Periódicamente se aviva en México, en materia de laicismo, algo que no llega siquiera a una discusión más o menos formal porque los términos de referencia de que se parte son equívocos o por lo menos confusos.

Cuando se produce un cierto tipo de crítica a dislates como los formulados por ejemplo por el obispo Onésimo Cepeda en relación con el laicismo, la reacción a ella suele dar un salto cuántico para llegar a la conclusión de que lo que se quiere, como observaba bien Jorge Traslosheros el sábado pasado en estas páginas, es callar a los representantes eclesiásticos. Nada más lejos de esa pretensión.

La existencia de un estado laico y la libertad de expresión son dos cosas diferentes, aunque el ejercicio de ésta, al menos en el contexto de las creencias, es plenamente posible gracias justamente al primero.

El laicismo, como se ha repetido hasta el cansancio, garantiza la convivencia civilizada de distintas culturas y el respeto a la pluralidad de credos y ha sido, sin duda, uno de los pilares esenciales en la formación de las naciones occidentales.

Ha permitido que puedan coexistir, en una misma comunidad política y social, creyentes de cualquier signo al lado de quienes no practican ninguna confesión religiosa, o, simplemente, no creen.
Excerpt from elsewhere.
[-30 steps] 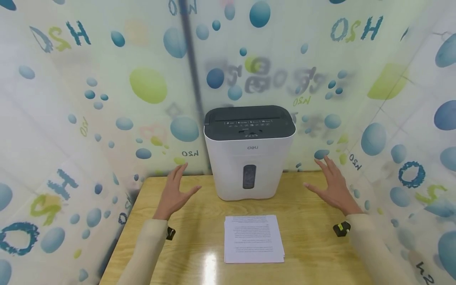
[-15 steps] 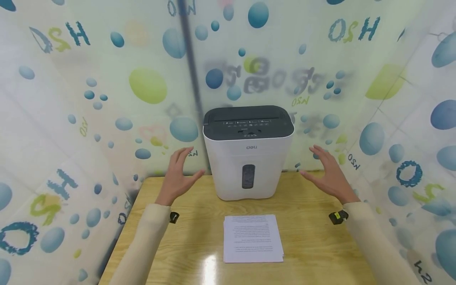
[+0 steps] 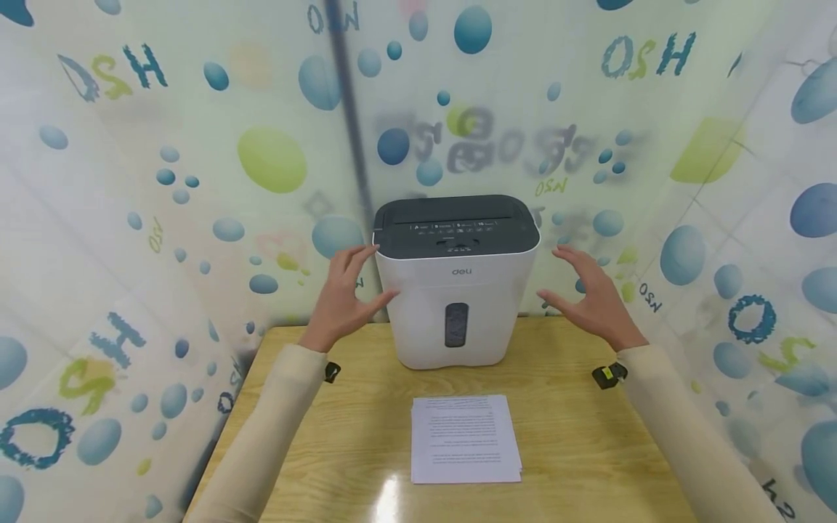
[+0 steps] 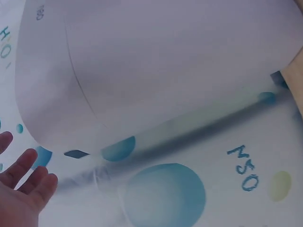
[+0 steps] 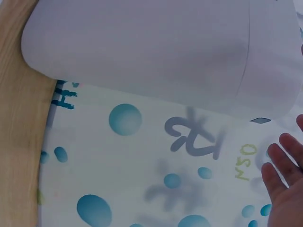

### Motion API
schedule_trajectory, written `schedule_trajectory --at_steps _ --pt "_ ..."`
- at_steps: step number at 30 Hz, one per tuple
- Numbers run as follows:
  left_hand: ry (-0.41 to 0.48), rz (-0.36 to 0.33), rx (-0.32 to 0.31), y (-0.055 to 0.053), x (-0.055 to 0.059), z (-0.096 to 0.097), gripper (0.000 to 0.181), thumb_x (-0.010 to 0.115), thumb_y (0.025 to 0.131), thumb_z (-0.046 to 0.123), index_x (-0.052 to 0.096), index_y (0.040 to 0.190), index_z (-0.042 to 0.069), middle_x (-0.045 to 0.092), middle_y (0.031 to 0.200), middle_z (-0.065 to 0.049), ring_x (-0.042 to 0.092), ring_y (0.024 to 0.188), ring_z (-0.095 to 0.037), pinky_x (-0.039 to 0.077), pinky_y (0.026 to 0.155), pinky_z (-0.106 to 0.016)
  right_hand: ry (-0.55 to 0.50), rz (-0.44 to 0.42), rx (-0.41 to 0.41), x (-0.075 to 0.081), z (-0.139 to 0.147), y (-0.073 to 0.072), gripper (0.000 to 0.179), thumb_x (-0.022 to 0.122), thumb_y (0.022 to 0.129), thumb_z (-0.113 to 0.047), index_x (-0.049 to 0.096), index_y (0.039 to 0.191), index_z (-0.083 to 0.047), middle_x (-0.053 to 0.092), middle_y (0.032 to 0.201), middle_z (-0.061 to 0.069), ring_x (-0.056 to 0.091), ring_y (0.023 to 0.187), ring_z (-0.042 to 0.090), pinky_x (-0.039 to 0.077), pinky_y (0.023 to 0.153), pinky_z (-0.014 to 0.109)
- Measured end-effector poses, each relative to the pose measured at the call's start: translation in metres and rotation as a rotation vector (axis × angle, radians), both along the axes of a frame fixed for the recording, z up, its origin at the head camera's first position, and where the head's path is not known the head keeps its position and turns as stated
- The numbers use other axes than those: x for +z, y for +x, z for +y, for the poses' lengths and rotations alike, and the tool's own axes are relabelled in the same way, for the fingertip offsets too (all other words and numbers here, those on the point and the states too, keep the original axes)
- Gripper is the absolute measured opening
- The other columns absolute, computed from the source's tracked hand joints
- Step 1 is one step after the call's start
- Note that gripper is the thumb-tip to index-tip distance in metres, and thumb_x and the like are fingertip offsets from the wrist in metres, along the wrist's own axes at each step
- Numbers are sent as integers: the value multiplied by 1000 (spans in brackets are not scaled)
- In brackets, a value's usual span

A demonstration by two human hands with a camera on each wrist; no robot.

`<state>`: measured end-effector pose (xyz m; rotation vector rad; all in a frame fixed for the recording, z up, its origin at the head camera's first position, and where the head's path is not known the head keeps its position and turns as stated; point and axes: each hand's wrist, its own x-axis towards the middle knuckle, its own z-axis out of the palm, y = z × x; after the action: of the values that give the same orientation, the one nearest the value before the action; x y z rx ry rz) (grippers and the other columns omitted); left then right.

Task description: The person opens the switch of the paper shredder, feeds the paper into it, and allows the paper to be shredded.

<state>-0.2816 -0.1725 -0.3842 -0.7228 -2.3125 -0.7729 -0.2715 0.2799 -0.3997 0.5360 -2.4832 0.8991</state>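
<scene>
A white paper shredder (image 3: 421, 305) with a dark grey top (image 3: 458, 211) stands upright at the back of the wooden table. My left hand (image 3: 346, 298), fingers spread, is raised close by its left side and overlaps its edge in the head view. On the other side my right hand (image 3: 591, 298) is held up with thumb and fingers apart, a small gap from the shredder. Neither hand holds anything. Both wrist views show the shredder's plain side wall (image 4: 165, 61), with the fingers (image 5: 284, 161) near its upper end.
A stack of printed paper (image 3: 464, 439) lies on the wooden table (image 3: 562, 450) in front of the shredder. Patterned curtains (image 3: 261, 87) with blue and green spots hang behind and at both sides, near the table's edges.
Both hands have moved up and inward, from beside the shredder's lower half to near its top. The shredder and the paper stack have stayed where they were.
</scene>
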Motion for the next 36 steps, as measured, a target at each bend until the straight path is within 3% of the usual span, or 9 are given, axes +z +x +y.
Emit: schedule_trajectory --at_steps 7,12,16,20,30,36 --pt "-81 18 -68 -10 18 21 78 82 86 42 49 150 12 45 151 -13 38 142 -31 44 112 -53 3 61 13 17 -11 -8 72 84 86 -28 52 149 -11 47 158 12 40 148 36 33 118 62" --pt "-164 62 -116 -19 33 35 75 80 89 43 50 149 12 48 148 -14 42 140 -31 45 112 -51 35 83 24 22 -17 -17 73 85 86 -27 52 149 -12 46 159 11 40 149 36 34 118 62" --pt "-236 56 -146 -28 47 46 71 77 91 45 51 148 12 49 147 -13 42 137 -30 45 110 -50 55 86 38 26 -21 -23 74 85 85 -28 52 150 -16 46 159 9 40 149 35 35 117 62" --pt "-303 4 -159 -36 57 54 68 75 92 46 52 148 14 47 147 -12 42 138 -30 46 109 -49 79 96 60 31 -26 -29 72 86 85 -29 54 148 -17 48 158 8 41 148 35 35 118 62" --pt "-482 -209 -193 -52 80 71 68 69 96 49 48 152 18 46 147 -10 44 134 -27 49 105 -48 104 141 154 43 -37 -42 62 86 85 -24 62 139 -8 55 151 14 47 142 37 37 116 60" --pt "-583 -279 -217 -57 91 80 63 67 98 45 47 153 21 47 144 -7 47 127 -24 48 104 -46 127 164 188 45 -38 -48 52 86 85 -21 67 131 -7 62 140 15 54 134 37 44 111 57"
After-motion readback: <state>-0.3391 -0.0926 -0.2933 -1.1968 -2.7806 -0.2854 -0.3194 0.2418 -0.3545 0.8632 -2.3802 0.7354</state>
Y es, en suma, la mejor manera que tienen el individuo, la familia y la sociedad de defender su independencia y su libertad de conciencia, principios que el estado tiene la obligación de garantizar para todos y en todos los ámbitos.
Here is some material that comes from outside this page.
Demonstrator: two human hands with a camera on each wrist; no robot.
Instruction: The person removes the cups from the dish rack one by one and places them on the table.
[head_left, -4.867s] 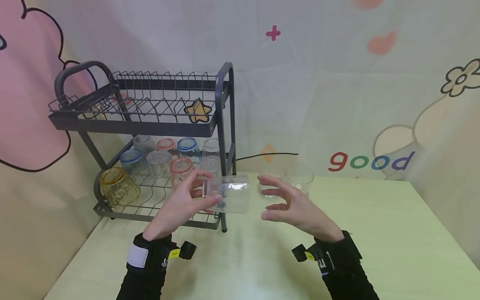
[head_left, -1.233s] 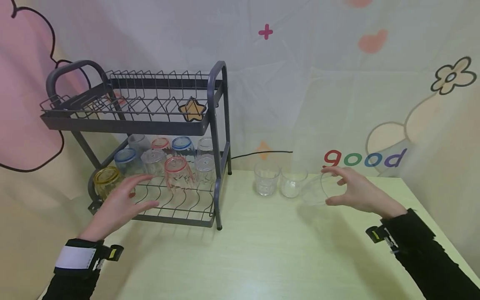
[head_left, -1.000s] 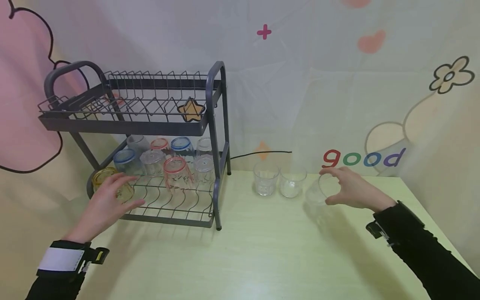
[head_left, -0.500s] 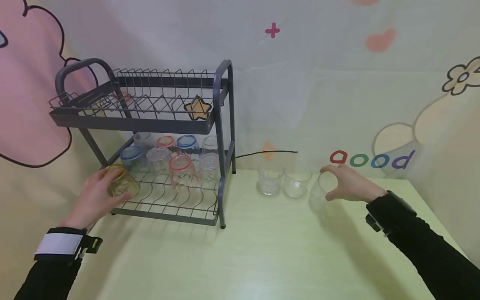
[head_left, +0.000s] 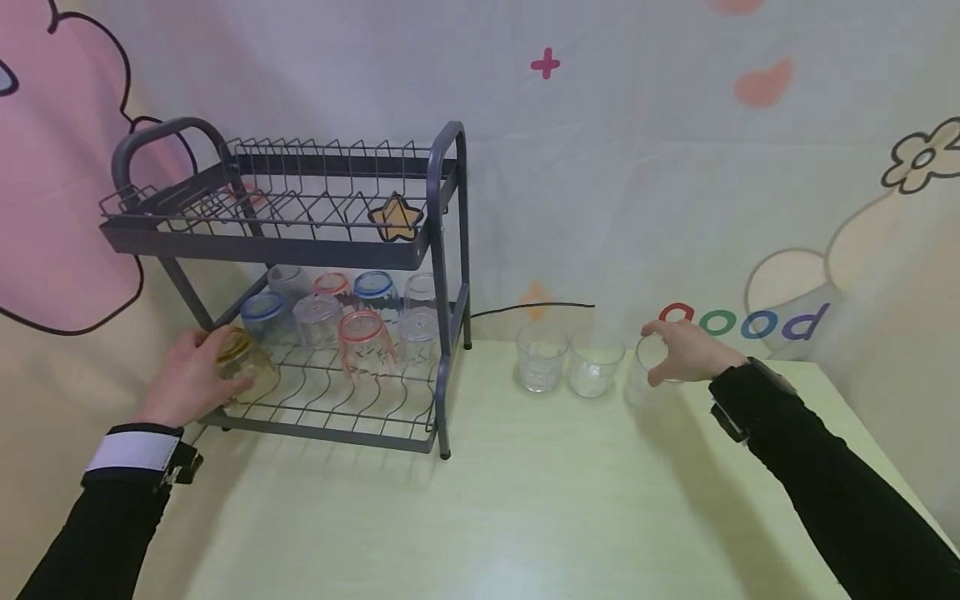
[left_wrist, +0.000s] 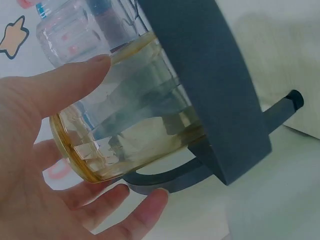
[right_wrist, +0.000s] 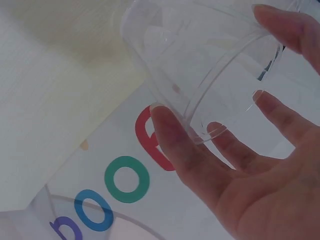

La libertad de expresión, por su parte, tiene que ver ciertamente con la posibilidad de que, dentro de la ley, todo ciudadano, y los miembros del clero lo son, puedan decir lo que les venga en gana, pero en este caso va más allá de ese supuesto básico.

Como ocurre con cualquiera que tenga un liderazgo social, sus opiniones no son intrascendentes, tienen una repercusión y una influencia, más o menos relevantes, sobre un universo cuyo pensamiento y, eventualmente, su conducta, puede nutrirse en alguna medida con las reflexiones de aquellos en quienes ha depositado una confianza, en este caso espiritual o religiosa.

Si la jerarquía eclesiástica trivializa o vulgariza, por protagonismo, por interés o por complicidades políticas, como suele hacerlo, acontecimientos, temas o instituciones, no sólo pervierte el examen razonado de la realidad sino que lesiona la posibilidad de construir un debate inteligente, informado y de altura de los asuntos públicos —la economía, la seguridad o la demografía, por citar algunos— cuya comprensión es esencial para entender colectivamente en dónde estamos y hacia dónde ir.

En estos casos, el lugar común de que “toda opinión es respetable”, como dice bien Savater, es una “menuda tontería… es la negación absoluta de la razón y del progreso”.